### Required action
In the listing below, find the line that contains "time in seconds" and the line that contains "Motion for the". Quote both and every line between them, exactly, and nothing more.

===============

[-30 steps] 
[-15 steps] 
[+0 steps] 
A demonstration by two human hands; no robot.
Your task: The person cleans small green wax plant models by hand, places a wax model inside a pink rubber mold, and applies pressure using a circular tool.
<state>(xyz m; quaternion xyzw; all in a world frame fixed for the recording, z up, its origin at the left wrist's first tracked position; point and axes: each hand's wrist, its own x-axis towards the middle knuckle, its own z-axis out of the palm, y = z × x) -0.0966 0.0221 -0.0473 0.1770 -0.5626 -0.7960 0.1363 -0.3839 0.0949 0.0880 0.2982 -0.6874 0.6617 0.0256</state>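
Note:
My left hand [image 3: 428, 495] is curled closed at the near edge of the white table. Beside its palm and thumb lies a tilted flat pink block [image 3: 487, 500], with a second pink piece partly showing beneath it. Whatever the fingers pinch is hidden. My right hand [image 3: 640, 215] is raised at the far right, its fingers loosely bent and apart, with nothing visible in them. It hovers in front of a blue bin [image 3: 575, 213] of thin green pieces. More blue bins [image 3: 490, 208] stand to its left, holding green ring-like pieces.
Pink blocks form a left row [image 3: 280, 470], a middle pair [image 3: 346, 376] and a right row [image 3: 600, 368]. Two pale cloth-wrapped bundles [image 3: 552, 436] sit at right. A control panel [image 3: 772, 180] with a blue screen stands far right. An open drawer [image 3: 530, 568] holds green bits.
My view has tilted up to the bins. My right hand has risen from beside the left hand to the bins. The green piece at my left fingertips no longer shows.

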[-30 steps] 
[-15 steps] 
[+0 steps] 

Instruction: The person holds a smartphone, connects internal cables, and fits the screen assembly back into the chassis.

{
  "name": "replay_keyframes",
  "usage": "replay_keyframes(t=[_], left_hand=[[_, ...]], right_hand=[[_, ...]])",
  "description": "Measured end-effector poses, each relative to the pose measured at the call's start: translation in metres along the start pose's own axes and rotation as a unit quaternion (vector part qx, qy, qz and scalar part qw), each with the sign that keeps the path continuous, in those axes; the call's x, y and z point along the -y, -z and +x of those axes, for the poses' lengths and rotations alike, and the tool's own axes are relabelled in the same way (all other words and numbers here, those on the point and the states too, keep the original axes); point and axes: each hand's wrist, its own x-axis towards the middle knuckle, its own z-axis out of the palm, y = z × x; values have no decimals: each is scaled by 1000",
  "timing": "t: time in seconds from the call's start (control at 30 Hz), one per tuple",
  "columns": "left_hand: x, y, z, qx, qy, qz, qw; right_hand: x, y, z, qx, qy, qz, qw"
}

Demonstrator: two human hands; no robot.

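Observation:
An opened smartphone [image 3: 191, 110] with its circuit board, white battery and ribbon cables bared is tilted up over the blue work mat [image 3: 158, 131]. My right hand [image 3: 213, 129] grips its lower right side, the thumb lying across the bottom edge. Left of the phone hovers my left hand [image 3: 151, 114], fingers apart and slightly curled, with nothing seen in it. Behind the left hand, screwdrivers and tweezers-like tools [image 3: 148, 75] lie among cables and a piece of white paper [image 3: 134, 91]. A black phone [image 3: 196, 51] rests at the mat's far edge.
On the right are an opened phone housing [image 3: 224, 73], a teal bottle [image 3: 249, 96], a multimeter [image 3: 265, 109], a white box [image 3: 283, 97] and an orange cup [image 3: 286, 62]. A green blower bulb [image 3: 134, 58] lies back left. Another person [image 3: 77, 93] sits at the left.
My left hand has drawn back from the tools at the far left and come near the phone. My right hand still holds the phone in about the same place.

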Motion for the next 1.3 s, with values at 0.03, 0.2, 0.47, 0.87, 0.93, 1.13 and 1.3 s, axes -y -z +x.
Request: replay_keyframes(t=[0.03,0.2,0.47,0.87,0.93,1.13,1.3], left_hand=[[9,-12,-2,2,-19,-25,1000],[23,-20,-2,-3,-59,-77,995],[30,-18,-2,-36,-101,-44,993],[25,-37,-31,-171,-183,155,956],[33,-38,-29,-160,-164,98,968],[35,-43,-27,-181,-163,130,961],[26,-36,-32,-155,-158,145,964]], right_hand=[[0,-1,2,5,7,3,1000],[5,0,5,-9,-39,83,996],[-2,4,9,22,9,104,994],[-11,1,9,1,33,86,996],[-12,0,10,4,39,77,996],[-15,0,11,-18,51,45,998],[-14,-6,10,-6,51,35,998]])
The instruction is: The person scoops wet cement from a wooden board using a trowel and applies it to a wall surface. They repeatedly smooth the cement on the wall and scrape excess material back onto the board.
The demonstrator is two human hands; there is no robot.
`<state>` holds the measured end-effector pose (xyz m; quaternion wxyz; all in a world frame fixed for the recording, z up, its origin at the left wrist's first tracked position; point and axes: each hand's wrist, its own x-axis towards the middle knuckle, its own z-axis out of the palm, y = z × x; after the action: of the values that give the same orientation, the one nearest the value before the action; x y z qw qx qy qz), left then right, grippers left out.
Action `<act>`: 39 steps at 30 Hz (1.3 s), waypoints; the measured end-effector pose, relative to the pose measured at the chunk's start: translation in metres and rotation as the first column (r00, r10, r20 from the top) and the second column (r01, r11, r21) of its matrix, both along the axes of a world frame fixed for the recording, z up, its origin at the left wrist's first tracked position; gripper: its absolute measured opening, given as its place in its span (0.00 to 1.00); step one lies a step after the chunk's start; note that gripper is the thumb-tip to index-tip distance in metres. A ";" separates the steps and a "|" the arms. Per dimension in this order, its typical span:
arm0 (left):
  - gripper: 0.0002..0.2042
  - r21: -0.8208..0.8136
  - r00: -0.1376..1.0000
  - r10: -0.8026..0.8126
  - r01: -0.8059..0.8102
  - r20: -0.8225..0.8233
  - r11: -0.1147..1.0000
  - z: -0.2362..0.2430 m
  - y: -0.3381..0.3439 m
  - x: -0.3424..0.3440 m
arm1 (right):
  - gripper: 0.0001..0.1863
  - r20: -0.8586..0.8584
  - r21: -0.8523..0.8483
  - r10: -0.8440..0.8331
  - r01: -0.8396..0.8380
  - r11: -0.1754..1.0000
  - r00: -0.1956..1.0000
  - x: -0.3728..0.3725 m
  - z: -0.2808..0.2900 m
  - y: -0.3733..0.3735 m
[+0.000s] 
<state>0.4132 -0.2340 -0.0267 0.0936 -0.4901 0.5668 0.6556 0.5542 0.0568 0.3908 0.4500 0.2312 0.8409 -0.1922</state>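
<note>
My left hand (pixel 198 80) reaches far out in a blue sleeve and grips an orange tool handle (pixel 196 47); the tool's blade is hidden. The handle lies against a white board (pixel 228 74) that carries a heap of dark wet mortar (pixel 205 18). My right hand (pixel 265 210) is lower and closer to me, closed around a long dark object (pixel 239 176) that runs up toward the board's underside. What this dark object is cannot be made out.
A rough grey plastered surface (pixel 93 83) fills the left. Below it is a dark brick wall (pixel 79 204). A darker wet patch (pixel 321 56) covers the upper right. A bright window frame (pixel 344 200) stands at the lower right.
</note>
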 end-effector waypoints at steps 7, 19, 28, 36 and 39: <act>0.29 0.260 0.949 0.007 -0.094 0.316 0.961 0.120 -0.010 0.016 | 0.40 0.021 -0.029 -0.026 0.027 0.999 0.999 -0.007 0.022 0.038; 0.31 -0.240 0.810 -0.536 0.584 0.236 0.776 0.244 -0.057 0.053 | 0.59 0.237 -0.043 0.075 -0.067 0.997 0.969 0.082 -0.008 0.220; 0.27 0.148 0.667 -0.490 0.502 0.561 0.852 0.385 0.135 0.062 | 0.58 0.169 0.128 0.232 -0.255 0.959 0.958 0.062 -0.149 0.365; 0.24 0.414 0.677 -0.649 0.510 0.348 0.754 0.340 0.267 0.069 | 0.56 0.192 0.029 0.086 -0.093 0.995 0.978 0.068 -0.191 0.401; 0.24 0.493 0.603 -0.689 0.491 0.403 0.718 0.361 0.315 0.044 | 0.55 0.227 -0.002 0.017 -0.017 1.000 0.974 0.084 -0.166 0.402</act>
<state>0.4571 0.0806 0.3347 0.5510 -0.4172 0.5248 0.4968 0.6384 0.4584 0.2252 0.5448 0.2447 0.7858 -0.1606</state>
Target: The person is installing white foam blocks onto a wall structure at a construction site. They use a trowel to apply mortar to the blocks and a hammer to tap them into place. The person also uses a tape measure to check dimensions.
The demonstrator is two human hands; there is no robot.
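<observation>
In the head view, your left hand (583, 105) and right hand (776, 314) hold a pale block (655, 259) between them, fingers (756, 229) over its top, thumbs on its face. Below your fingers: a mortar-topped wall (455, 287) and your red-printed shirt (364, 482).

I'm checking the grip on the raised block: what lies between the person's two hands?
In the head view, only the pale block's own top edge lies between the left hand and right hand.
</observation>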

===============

### Response
  "timing": "t: time in seconds from the call's start (control at 30 Hz), one per tuple",
  "columns": "left_hand: x, y, z, qx, qy, qz, qw; right_hand: x, y, z, qx, qy, qz, qw"
}

Demonstrator: two human hands; no robot.

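Observation:
An opened smartphone [image 3: 191, 110] with its circuit board, white battery and ribbon cables bared is tilted up over the blue work mat [image 3: 158, 131]. My right hand [image 3: 213, 129] grips its lower right side, the thumb lying across the bottom edge. Left of the phone hovers my left hand [image 3: 151, 114], fingers apart and slightly curled, with nothing seen in it. Behind the left hand, screwdrivers and tweezers-like tools [image 3: 148, 75] lie among cables and a piece of white paper [image 3: 134, 91]. A black phone [image 3: 196, 51] rests at the mat's far edge.
On the right are an opened phone housing [image 3: 224, 73], a teal bottle [image 3: 249, 96], a multimeter [image 3: 265, 109], a white box [image 3: 283, 97] and an orange cup [image 3: 286, 62]. A green blower bulb [image 3: 134, 58] lies back left. Another person [image 3: 77, 93] sits at the left.
My left hand has drawn back from the tools at the far left and come near the phone. My right hand still holds the phone in about the same place.
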
Motion for the next 1.3 s, with values at 0.03, 0.2, 0.47, 0.87, 0.93, 1.13 and 1.3 s, axes -y -z +x.

With this, the exercise is complete.